To explain the use of BSP trees, it is best to start with an example. Consider
a very simple DOOM level.
A---------------------------------a----------------------------------B
| | | |
| | y | |
d1 | | b1
| | f' | |
| | | |
| C--------------------f-----------------------D |
| | | | | |
| | | f" | | |
| d | | b |
| | | | | |
| | e" e e' g' g g" | |
d2 | | | | b2
| | | | | |
| | | | | |
| | E F | |
| | x | |
| | | |
G---------------------------------c----------------------------------H
----c1---- ----------------------c2-------------------- -----c3-----
The level consists of a room within a room. The player cannot go outside of the
area within the square ABHG.
First some definitions (sorry :-)
The _vertices_ are marked A-H, the _faces_ are marked a-g.
We define a _line_ by using an ordered pair of vertices, so that
a = (A,B) e = (E,C) f = (C,D) g = (F,D)
We say a point is to the _left_ of a line if it is to the left of the vector
between its two vertices, taken in order.
So, in the above example, nothing is to the left of line a; everything is to
the right of it. Note that this depends upon our defintion of line a, and if
we had defined a = (B,A) then everything would be to the left of line a.
A _face_ is a side of a line which is visible to the player. Wall e above, for
example, has two faces (marked e' and e"). Not all walls have two faces - if
the player can never see one side of a wall it only has one.
A face is fully defined by an ordered pair of vertices and an ordered pair of
faces - a left face and a right face.
The BSP tree for the example above might look like this:
f
/ \
/ \
/ \
a,d1,b1 e
/ \
/ \
/ \
d2,c1 g
/ \
/ \
/ \
c2 c3,b2
Each node contains a line. Everything to the left of that line is in the left
subtree, and everything to the right of that line is in the right subtree.
Note that face d is neither completely to the right of nor to the left of face
f. To accomodate this, we split it up into two halves, and put one half into
the left subtree and one half into the right subtree. Thus, we have to generate
new faces in order to build the BSP tree.
I will explain how the BSP tree is created later. Firstly, I will give the
algorithm used to render a picture using the tree.
Suppose the player is standing at position 'x', and looking North.

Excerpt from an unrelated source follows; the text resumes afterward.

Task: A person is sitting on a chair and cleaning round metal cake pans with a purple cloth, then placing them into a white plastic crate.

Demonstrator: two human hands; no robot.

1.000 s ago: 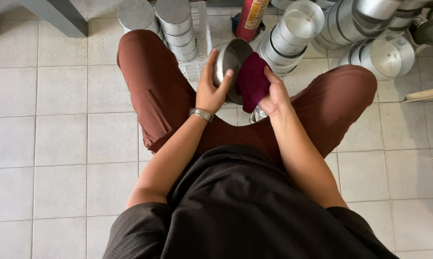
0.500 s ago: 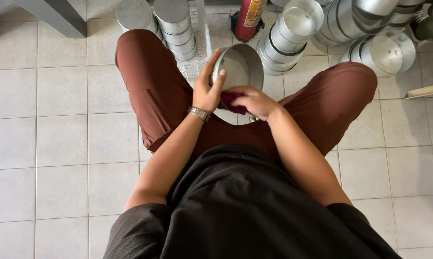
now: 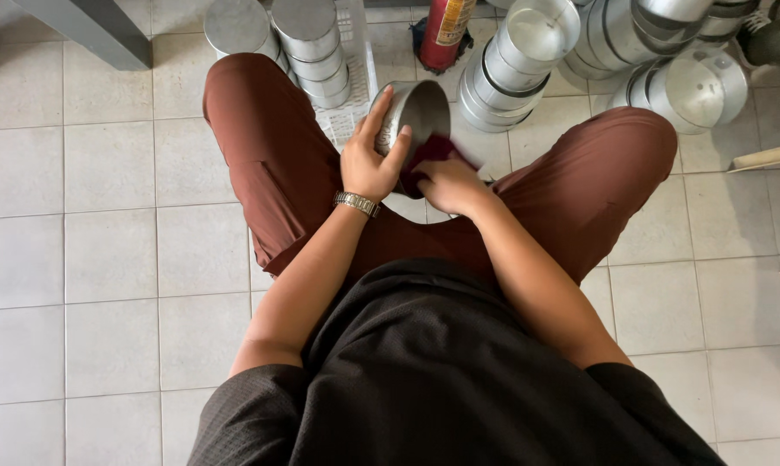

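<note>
From my feed, a grey slanted metal leg (image 3: pixel 83 34) stood far left on the pale tiled floor (image 3: pixel 105 259). Next came stacked round shiny metal tins (image 3: pixel 308 43) beside a white plastic crate (image 3: pixel 355 95). My left hand (image 3: pixel 368 160), a silver wristwatch (image 3: pixel 356 204) on its wrist, had its grip closed around the rim of a round shiny metal tin (image 3: pixel 416 112), tilted above my lap between brown-trousered knees. My right hand (image 3: pixel 450 183) pressed a dark red cloth (image 3: pixel 437 151) against the tin, fingers clenched on it. Behind stood a red cylinder with a yellow label (image 3: pixel 446 30), then more nested tins (image 3: pixel 528 60), crowding the right.
</note>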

We start at the top of the tree at line f. We are standing to the right of line
f, so we go down the LEFT of the tree. This is because we want the furthest
polygons first.
We come to the left-hand-most terminating node. We write down the faces here
in our notepad. "a,d1,b1".
Since we've come to a terminator, we back up a level. Back to the top, but we
have to go down the right subtree yet. Firstly, though, we look at face f - the
deciding face for this node. We've got everything behind it in our list, we've
yet to look at anything in front of it, but we must put it into our list.

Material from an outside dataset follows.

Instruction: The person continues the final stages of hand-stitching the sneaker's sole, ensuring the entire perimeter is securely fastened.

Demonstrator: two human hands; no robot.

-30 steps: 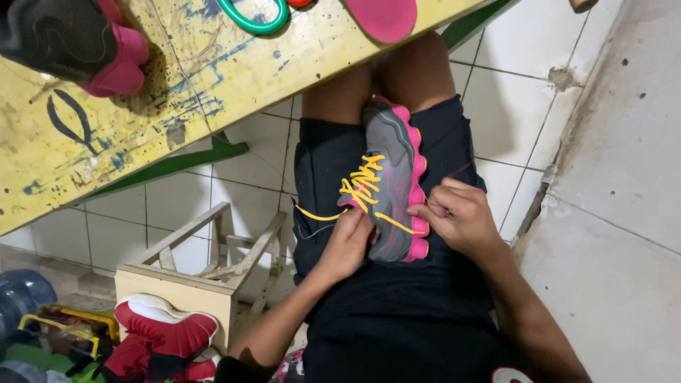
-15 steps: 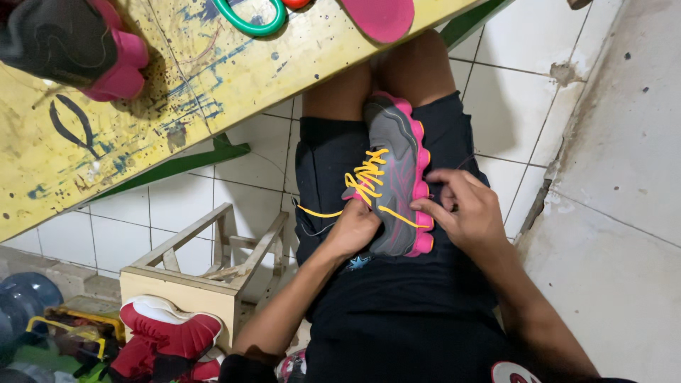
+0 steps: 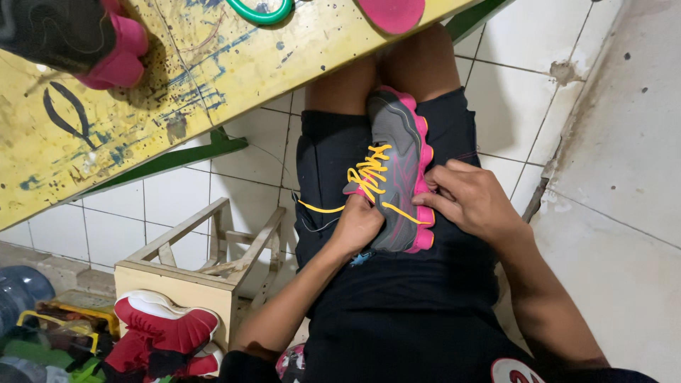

Note that face f has two sides - f' and f". Since we already know we're on the
right of line f, we know that we can only see its right side - so we write
f" in our notepad. It now says a,d1,b1,f".

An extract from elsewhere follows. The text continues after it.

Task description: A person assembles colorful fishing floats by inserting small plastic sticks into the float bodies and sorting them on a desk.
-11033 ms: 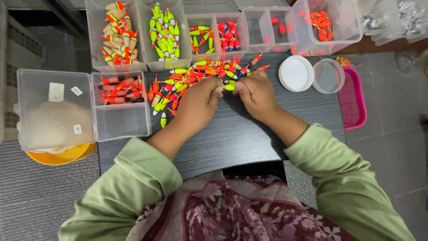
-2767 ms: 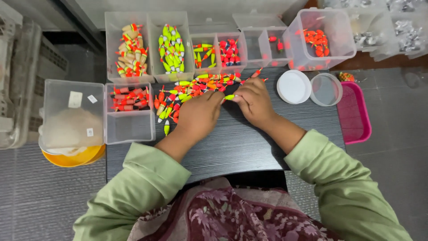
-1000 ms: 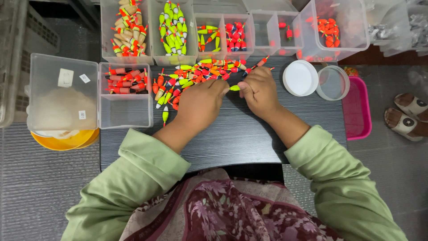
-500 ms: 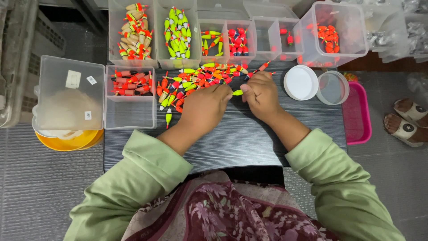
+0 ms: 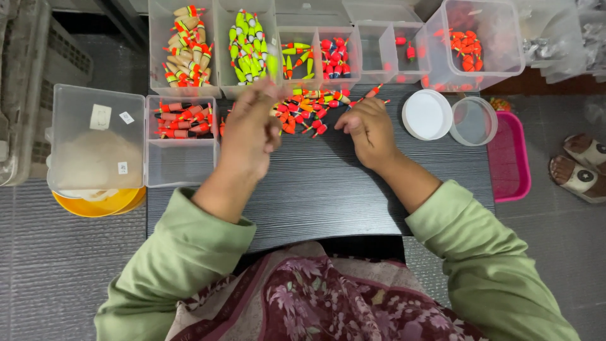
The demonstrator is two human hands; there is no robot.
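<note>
A loose pile of small orange, red and green fishing floats (image 5: pixel 309 107) lies on the dark table (image 5: pixel 315 196), just in front of a row of clear bins. The left hand (image 5: pixel 249 129) hovers raised and blurred, so I cannot tell whether its fingers hold anything. The right hand (image 5: pixel 369 129) rests curled at the pile's edge, fingertips together. Two round white lids (image 5: pixel 426 115) sit beside a pink tray (image 5: pixel 508 158).

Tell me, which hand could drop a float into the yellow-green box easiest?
Probably the left hand: it is raised just below the yellow-green float box. The right hand rests beside the pile of floats, farther away.
</note>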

Note, though, that if we were looking south (i.e. our line-of-sight vector
points away from face f) then we could not see either face f or anything on
the other side of face f - in this case, we just don't bother going any further
down the tree.
Now we go down the subtree and come to node e. We are on the right of e, so we
go down the left subtree and get a terminal node - we just write d2,c1 in our
notepad.
Back up, decide on which side of e to put in. We decide e'. The notepad now
says a,d1,b1,f",d2,c1,e'.
Down the right subtree to node g. We're on the left, so down the right subtree
to c3,b2, up, check g (we're on the left = g'), back down to the final node,
get c2, up, up, up, and we're done.
The notepad ends up saying:
a d1 b1 f" d2 c1 e' c3 b2 g' c2
If we draw these walls, in this order, then we will get the correct scene. I
would recommend using a one-dimensional Z-buffer to get finer granularity than
the painter's algorithm provides, before plotting the walls. Note also that
some walls are behind you - however, since you need to calculate their z
coordinates for the perspective transform, you can merely discard faces with
negative z values.
Creating the BSP tree
---------------------
The BSP tree almost creates itself. The only difficulty is knowing when to stop
recursing. Notice that the terminal nodes are just put into the list - so a
sufficient condition for a group of faces to form a terminal node is that they
can be drawn in a set order without any mistakes occuring in the drawing. That
is, if wherever the player can stand, the group of walls will never obscure
each other.
So let us begin: Choose face f (the choice is fairly arbitrary - it is best
to choose faces which don't split many other faces up. However, in this case
it is unavoidable). Split up faces d and b, because they straddle the line f.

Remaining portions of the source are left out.